En ce qui concerne spécifiquement le PLFSS pour 2026, les socialistes proposent :
1/ D'augmenter les recettes sans imposer les ménages aux revenus les plus modestes (pour un total de 7,5 milliards d'euros) : affectation d’une partie des recettes de la taxe dite Zucman à hauteur de 2 % sur les patrimoines de plus de 100 millions d'euros pour compenser le coût de la suspension de la réforme des retraites (500 millions d'euros), introduction d’une progressivité sur la CSG applicable aux revenus du capital (1,9 milliard d'euros), création d’un prélèvement social de 1 % sur les transmissions de capital à titre gratuit (1 milliard d'euros), baisse du point de sortie des allégements généraux de cotisations sociales de 3 à 2,4 SMIC (2 milliards d'euros), suppression de la déduction forfaitaire de cotisations sociales patronales applicables aux entreprises de moins de 20 salariés (-1,5€) ou de moins de 250 salariés (-0,5€) visant les heures supplémentaires (0,9 milliard d'euros), doublement de la taxe sur les services numériques (taxe “GAFAM”) (0,8 milliard d'euros), création d'une taxe sur l’ajout de gras, de sucre, et de sel dans les produits transformés et sur les publicités n’affichant pas le nutriscore (0,2 milliard d'euros), développement de la lutte contre la fraude aux cotisations sociales (0,2 milliard d'euros) ;
2/ De maîtriser les dépenses sans rogner sur les prestations des assurés (pour un total de 4,6 milliards d'euros) sur la base notamment des propositions du rapport Charges et produits de l'Assurance maladie et du rapport du Haut conseil du financement de la protection sociale, du Haut Conseil pour l’avenir de l’assurance maladie, et du Haut Conseil de la famille, de l’enfance et de l’âge : contrôle plus fin des dépenses sur les produits de santé (médicaments à faible service médical rendu, etc.) (1,2 milliard d'euros), lutte contre les phénomènes de rente et d’optimisation financière (0,4 milliard d'euros), meilleure pertinence des prescriptions des soins (0,8 milliard d'euros), réduction des dépenses liées à l’intérim médical et paramédical (0,2 milliard d'euros), amélioration des parcours de soins et du lien ville - hôpital (0,1 milliard d'euros), choc de prévention pour lutter contre les dépenses évitables liées aux addictions (0,4 milliard d'euros), meilleur encadrement du régime cumul emploi - retraite (0,5 milliard d'euros), plafonnement des indemnités versées suite à une rupture conventionnelle pour les revenus très élevés (1 milliard d'euros) ;
Soit un total d’effort de rééquilibrage avant dépenses nouvelles de 12,1 milliards d'euros.
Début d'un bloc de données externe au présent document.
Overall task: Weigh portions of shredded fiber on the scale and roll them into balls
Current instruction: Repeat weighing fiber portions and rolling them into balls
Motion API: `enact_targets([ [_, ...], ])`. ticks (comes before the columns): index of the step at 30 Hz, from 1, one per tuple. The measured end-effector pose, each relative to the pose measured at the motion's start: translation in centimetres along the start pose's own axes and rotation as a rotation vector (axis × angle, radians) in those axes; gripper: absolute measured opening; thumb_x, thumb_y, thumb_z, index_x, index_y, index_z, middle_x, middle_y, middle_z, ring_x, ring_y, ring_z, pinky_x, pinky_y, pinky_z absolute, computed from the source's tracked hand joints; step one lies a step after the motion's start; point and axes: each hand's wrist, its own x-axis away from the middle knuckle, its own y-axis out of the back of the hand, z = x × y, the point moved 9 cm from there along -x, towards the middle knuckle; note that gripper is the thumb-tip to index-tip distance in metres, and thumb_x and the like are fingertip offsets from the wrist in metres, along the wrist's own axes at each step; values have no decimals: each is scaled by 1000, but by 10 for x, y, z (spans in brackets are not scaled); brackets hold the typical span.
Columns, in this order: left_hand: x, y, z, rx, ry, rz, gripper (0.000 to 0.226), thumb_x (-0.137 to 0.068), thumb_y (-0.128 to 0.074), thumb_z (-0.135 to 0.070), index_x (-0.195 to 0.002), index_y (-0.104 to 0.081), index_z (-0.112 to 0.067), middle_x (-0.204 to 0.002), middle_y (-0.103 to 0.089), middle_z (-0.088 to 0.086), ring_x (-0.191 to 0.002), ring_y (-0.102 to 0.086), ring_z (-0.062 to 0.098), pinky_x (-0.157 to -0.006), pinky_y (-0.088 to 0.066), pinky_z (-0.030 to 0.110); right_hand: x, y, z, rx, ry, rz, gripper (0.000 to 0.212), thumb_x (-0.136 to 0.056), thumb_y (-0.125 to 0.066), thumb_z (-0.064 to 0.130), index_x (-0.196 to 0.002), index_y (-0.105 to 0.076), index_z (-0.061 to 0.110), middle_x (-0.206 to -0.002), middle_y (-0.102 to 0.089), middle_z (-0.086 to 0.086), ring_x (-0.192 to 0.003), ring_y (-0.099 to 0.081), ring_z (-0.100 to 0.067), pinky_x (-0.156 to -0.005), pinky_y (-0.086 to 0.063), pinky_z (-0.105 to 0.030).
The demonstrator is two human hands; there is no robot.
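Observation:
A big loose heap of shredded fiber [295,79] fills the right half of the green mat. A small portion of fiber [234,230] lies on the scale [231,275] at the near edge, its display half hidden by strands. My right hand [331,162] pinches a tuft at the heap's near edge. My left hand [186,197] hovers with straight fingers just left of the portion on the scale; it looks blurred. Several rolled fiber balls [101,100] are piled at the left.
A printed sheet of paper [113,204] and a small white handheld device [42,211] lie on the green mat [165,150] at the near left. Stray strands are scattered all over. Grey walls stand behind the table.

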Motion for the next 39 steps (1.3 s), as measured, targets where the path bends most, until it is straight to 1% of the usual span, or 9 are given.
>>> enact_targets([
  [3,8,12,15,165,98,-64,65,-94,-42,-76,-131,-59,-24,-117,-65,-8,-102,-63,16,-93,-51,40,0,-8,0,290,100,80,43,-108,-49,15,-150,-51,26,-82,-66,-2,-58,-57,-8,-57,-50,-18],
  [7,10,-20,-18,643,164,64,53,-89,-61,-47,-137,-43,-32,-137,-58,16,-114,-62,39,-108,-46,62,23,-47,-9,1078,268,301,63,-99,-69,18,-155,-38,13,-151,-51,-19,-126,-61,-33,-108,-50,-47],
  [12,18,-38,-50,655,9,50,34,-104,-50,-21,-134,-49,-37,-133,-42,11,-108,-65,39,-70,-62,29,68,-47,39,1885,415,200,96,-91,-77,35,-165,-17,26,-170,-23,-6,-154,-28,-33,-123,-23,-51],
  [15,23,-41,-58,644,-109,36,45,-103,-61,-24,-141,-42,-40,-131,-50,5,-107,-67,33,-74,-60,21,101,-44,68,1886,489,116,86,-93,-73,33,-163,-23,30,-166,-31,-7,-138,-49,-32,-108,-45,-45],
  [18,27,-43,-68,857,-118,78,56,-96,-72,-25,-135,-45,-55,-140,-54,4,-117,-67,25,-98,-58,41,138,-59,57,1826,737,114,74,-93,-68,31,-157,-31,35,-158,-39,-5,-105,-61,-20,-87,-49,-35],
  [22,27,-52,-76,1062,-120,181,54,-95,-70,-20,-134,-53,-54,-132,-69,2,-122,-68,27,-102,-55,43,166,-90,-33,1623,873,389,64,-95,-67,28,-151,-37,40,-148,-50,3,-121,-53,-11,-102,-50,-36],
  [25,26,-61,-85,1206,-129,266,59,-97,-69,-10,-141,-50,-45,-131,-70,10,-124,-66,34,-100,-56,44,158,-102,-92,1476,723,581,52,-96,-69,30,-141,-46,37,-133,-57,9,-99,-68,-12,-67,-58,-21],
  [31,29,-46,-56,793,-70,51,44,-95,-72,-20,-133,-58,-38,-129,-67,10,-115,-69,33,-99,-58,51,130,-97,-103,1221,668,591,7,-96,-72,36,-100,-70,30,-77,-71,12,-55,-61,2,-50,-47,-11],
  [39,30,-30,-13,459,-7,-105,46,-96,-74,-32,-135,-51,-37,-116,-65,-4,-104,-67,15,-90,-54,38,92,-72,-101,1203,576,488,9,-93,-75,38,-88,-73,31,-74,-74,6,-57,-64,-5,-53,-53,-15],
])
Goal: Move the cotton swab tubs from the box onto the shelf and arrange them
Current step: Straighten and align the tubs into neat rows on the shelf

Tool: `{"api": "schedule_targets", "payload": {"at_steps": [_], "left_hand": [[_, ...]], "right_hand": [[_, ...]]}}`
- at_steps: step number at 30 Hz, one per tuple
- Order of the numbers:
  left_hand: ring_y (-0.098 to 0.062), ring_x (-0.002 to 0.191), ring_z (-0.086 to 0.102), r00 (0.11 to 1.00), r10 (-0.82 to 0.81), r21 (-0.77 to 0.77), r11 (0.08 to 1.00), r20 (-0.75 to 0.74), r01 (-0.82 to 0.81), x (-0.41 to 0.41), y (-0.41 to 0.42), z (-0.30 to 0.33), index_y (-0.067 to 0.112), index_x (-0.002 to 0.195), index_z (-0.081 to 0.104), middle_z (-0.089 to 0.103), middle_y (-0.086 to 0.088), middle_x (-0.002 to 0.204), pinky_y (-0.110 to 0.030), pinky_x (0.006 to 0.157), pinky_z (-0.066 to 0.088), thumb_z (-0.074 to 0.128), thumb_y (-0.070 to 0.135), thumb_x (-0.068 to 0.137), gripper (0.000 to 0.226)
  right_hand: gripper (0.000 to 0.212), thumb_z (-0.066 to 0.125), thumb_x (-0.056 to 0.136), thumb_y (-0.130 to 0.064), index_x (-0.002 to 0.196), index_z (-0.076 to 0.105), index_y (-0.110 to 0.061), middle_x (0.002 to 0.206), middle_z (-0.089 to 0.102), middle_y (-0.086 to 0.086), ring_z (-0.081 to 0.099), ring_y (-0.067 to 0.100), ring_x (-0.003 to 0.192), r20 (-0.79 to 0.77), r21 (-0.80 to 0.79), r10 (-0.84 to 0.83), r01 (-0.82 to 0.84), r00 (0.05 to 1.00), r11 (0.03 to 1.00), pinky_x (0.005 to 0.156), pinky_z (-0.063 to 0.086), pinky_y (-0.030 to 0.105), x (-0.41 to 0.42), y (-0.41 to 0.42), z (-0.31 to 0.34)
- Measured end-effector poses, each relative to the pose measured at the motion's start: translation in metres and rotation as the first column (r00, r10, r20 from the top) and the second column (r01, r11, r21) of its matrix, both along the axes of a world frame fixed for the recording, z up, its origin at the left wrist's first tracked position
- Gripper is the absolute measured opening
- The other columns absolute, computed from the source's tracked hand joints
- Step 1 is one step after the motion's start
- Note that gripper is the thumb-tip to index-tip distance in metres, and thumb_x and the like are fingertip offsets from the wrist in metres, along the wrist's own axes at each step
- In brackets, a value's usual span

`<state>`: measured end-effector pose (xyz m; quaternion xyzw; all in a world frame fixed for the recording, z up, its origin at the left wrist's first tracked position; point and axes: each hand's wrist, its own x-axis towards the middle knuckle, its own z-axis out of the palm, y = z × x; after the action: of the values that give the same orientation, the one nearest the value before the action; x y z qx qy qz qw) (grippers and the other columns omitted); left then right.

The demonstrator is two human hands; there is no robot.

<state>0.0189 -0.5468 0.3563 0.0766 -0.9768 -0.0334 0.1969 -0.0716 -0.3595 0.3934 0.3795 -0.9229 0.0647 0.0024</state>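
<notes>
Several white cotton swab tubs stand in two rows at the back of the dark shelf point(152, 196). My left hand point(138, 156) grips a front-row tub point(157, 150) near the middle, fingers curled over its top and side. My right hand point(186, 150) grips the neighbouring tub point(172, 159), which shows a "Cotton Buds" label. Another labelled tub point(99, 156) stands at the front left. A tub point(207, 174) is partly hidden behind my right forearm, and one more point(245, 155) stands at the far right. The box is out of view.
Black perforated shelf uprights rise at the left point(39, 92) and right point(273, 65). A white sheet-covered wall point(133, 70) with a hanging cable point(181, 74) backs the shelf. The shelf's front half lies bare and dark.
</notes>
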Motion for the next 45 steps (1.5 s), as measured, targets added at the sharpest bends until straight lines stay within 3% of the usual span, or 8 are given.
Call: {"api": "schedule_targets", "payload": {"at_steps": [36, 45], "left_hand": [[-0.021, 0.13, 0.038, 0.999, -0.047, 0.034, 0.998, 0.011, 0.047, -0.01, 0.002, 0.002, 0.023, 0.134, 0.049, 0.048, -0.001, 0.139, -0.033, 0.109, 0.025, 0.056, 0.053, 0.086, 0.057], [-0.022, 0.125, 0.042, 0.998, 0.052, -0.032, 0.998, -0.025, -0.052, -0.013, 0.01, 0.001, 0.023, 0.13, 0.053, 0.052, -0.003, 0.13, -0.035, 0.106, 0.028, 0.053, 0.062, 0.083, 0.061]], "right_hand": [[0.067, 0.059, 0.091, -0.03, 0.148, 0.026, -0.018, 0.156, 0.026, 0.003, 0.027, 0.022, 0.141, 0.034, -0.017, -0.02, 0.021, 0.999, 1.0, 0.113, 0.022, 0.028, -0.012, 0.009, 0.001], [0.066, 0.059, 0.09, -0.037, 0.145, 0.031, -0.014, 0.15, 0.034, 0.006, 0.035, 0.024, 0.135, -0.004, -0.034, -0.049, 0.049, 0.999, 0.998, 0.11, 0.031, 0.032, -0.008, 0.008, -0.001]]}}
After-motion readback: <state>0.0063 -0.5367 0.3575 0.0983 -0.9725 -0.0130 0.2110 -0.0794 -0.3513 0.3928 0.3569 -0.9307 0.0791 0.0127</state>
3/ D'engager des dépenses nouvelles (1,7 milliards d'euros) : suspension de la réforme des retraites (- 500 millions d'euros), prise de mesures d’urgence pour l’hôpital public, les EHPAD, les crèches, etc. notamment sur les rémunérations et les conditions de travail (- 1,2 milliard d'euros).
En partant des prévisions de la Commission des comptes de la Sécurité sociale, juin 2024, déficit de la Sécurité sociale à 24 milliards d'euros en 2026), le déficit de la Sécurité sociale en 2026 après application de nos propositions serait ainsi - 13,6 milliards d'euros, à comparer aux - 17,5 milliards d'euros prévus par le Gouvernement.